Produce an exact copy of the lines below, starting at the first and ending with the line containing "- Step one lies".

####

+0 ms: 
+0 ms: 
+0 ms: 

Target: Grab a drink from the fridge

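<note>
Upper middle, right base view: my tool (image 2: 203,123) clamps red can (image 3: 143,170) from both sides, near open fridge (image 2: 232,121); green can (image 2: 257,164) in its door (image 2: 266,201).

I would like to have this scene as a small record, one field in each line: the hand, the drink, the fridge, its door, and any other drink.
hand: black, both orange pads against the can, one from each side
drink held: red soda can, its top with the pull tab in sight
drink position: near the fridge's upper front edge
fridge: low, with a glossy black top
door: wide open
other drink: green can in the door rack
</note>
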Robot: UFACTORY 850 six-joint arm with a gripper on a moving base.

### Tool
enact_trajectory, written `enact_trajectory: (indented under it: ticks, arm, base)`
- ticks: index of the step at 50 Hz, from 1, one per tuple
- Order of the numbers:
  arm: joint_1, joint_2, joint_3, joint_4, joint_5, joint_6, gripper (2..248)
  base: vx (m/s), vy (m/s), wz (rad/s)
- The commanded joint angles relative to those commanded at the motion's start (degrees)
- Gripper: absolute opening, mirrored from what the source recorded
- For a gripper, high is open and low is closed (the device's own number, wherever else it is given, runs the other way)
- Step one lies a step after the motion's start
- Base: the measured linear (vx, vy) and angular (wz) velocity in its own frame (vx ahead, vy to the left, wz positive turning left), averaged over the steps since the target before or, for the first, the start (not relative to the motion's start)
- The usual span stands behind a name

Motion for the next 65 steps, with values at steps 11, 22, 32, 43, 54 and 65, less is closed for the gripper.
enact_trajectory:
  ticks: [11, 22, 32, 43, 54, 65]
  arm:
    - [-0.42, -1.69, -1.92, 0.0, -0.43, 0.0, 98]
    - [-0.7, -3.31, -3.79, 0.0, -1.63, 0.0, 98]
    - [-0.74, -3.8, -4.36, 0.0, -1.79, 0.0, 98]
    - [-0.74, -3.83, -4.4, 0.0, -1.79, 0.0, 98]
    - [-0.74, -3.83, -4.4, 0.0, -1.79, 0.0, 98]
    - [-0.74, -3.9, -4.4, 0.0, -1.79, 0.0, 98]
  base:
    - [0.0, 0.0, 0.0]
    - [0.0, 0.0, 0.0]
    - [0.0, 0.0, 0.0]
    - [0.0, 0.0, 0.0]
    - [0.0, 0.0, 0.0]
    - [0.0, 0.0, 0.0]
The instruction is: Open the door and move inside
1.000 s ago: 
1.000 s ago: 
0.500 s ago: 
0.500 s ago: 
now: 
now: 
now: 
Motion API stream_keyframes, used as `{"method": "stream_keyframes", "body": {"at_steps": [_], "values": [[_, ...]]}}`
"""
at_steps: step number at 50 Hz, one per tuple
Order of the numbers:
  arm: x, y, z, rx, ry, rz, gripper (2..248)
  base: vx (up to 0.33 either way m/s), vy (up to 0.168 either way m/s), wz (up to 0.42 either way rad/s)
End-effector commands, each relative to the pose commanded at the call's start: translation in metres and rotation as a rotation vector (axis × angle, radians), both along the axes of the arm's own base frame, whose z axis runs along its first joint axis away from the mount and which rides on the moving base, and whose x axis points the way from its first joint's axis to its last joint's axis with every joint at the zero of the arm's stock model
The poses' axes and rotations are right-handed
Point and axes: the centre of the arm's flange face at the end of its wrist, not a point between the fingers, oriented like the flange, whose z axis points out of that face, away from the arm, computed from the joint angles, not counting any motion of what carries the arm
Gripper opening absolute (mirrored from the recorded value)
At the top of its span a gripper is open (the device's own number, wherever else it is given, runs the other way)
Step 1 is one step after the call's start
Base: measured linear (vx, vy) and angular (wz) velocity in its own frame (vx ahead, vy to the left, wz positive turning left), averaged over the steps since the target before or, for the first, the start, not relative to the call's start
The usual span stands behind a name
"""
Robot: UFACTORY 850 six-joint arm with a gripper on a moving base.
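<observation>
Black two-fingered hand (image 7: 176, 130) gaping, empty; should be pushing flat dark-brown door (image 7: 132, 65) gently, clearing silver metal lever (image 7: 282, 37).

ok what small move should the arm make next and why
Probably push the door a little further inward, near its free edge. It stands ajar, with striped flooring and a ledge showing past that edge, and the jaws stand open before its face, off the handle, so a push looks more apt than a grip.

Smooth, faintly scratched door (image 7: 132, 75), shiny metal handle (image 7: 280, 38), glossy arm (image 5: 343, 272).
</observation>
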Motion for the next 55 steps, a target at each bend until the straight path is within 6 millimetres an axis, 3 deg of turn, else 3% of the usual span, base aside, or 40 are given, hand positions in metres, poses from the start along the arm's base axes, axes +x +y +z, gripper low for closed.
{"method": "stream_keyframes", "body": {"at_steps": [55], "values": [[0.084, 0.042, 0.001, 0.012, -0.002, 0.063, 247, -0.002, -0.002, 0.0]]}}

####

WRITTEN SOLUTION =>
+0 ms: 
+0 ms: 
+0 ms: 

Target: Grab a drink from the fridge

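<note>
Upper middle, right base view: my tool (image 2: 203,123) clamps red can (image 3: 143,170) from both sides, near open fridge (image 2: 232,121); green can (image 2: 257,164) in its door (image 2: 266,201).

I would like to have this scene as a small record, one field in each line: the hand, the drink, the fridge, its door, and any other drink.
hand: black, both orange pads against the can, one from each side
drink held: red soda can, its top with the pull tab in sight
drink position: near the fridge's upper front edge
fridge: low, with a glossy black top
door: wide open
other drink: green can in the door rack
</note>
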Robot: UFACTORY 850 six-joint arm with a gripper on a moving base.

### Tool
enact_trajectory, written `enact_trajectory: (indented under it: ticks, arm, base)`
- ticks: index of the step at 50 Hz, from 1, one per tuple
- Order of the numbers:
  arm: joint_1, joint_2, joint_3, joint_4, joint_5, joint_6, gripper (2..248)
  base: vx (m/s), vy (m/s), wz (rad/s)
- The commanded joint angles relative to those commanded at the motion's start (degrees)
- Gripper: absolute opening, mirrored from what the source recorded
- For a gripper, high is open and low is closed (the device's own number, wherever else it is given, runs the other way)
- Step one lies a step after the motion's start

That is the complete answer to the exercise.